▸ Exercise aim
From the entries below, pull out each line where "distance" appears.

▸ Data extracts
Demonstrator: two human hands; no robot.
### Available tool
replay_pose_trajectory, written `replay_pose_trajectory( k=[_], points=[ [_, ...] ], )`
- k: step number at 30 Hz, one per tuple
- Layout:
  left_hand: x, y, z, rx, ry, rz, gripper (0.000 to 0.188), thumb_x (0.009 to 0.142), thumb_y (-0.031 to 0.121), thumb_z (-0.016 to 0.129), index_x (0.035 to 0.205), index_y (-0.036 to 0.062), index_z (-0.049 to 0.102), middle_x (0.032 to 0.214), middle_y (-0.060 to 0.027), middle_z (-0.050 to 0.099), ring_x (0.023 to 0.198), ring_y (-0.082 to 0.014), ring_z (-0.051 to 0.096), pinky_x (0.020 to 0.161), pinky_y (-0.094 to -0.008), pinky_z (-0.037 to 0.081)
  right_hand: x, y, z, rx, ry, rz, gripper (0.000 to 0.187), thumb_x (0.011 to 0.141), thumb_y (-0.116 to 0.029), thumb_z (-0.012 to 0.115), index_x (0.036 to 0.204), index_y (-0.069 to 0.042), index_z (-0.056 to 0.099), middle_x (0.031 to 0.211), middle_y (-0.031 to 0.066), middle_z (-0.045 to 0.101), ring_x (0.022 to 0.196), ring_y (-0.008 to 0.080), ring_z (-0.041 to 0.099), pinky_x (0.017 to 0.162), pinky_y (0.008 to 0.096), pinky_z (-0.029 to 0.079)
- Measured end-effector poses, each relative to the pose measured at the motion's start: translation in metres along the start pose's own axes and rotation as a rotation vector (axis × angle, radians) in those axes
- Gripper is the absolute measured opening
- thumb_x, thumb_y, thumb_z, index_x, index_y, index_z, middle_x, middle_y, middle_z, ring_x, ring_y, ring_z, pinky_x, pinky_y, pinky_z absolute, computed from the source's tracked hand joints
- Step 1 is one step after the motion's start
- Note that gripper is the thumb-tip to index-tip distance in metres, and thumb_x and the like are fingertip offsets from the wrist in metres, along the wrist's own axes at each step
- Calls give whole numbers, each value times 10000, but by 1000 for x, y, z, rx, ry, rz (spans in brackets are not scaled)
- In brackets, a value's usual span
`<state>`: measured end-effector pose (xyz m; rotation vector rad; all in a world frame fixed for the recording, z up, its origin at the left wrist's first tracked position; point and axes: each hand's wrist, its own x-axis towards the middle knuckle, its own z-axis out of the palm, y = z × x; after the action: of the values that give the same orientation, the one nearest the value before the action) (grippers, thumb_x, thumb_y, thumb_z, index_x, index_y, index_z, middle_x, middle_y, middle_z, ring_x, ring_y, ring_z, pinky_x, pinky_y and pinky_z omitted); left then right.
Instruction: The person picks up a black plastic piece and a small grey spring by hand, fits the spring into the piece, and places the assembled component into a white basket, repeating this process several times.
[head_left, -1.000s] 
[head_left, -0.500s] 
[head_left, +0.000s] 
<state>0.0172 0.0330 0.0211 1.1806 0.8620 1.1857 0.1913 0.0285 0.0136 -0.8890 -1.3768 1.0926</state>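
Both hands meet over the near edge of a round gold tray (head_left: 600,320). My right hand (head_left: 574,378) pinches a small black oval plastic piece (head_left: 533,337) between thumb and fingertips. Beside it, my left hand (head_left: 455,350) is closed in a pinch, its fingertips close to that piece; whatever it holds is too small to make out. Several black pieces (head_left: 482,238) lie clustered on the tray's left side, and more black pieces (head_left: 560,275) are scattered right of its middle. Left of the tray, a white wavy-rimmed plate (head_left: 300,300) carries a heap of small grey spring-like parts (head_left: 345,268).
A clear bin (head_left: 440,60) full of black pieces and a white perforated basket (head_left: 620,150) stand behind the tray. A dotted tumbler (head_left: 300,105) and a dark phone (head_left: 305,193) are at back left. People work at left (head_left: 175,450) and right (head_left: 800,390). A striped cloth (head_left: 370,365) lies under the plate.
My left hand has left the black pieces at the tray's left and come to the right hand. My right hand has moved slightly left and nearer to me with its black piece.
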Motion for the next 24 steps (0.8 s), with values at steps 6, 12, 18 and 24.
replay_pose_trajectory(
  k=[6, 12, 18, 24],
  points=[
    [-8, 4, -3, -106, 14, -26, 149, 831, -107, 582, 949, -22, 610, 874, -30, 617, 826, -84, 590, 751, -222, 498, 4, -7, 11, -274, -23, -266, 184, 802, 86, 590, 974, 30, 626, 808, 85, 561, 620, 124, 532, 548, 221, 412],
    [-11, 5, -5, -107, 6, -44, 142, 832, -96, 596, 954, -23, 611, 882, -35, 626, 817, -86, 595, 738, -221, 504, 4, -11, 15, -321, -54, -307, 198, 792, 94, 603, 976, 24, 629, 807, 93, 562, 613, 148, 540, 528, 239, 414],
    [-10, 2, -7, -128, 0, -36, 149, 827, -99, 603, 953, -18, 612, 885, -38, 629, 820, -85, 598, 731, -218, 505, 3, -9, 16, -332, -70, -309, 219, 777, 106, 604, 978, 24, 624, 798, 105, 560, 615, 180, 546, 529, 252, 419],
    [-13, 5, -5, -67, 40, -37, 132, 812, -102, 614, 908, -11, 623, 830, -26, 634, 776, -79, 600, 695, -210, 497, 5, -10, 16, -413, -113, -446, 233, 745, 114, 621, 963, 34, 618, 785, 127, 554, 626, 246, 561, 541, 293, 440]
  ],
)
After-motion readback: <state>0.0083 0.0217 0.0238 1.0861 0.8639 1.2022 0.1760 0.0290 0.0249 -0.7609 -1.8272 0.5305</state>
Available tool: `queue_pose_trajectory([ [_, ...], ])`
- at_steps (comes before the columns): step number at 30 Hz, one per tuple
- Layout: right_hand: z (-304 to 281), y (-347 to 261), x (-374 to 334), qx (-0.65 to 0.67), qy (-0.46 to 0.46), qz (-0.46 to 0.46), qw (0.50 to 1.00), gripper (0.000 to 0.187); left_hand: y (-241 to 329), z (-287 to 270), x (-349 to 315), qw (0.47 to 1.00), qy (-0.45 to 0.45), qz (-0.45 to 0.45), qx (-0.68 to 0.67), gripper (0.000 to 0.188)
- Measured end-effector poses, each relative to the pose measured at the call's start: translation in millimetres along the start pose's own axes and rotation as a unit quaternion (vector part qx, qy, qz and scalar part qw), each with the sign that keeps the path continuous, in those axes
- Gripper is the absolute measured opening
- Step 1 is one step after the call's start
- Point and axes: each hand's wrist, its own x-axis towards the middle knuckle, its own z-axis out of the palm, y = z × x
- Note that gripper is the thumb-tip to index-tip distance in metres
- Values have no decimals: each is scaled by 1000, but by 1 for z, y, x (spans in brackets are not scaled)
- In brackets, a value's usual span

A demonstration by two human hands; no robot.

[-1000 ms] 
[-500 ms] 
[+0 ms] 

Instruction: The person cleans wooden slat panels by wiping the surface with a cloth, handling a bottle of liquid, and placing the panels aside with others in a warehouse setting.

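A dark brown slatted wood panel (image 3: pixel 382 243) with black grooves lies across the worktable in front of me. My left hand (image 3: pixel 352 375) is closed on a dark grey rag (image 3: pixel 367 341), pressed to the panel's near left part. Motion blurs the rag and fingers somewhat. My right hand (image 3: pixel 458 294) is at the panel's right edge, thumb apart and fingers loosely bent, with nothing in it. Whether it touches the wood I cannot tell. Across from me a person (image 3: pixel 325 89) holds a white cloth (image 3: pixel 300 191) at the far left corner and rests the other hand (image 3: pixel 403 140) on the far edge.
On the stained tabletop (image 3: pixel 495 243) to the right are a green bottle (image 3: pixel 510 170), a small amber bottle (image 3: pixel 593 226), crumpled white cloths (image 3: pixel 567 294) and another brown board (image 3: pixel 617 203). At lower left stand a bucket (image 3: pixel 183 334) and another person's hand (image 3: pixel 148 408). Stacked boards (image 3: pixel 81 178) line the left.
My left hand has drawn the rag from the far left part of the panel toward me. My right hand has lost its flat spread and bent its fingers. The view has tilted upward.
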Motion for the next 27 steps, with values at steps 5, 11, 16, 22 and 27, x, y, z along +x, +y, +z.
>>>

▸ Answer to this exercise
- Note that gripper is the thumb-tip to index-tip distance in metres, and thumb_x and the like are fingertip offsets from the wrist in metres, along the wrist's own axes at each step
- Note that gripper is the thumb-tip to index-tip distance in metres

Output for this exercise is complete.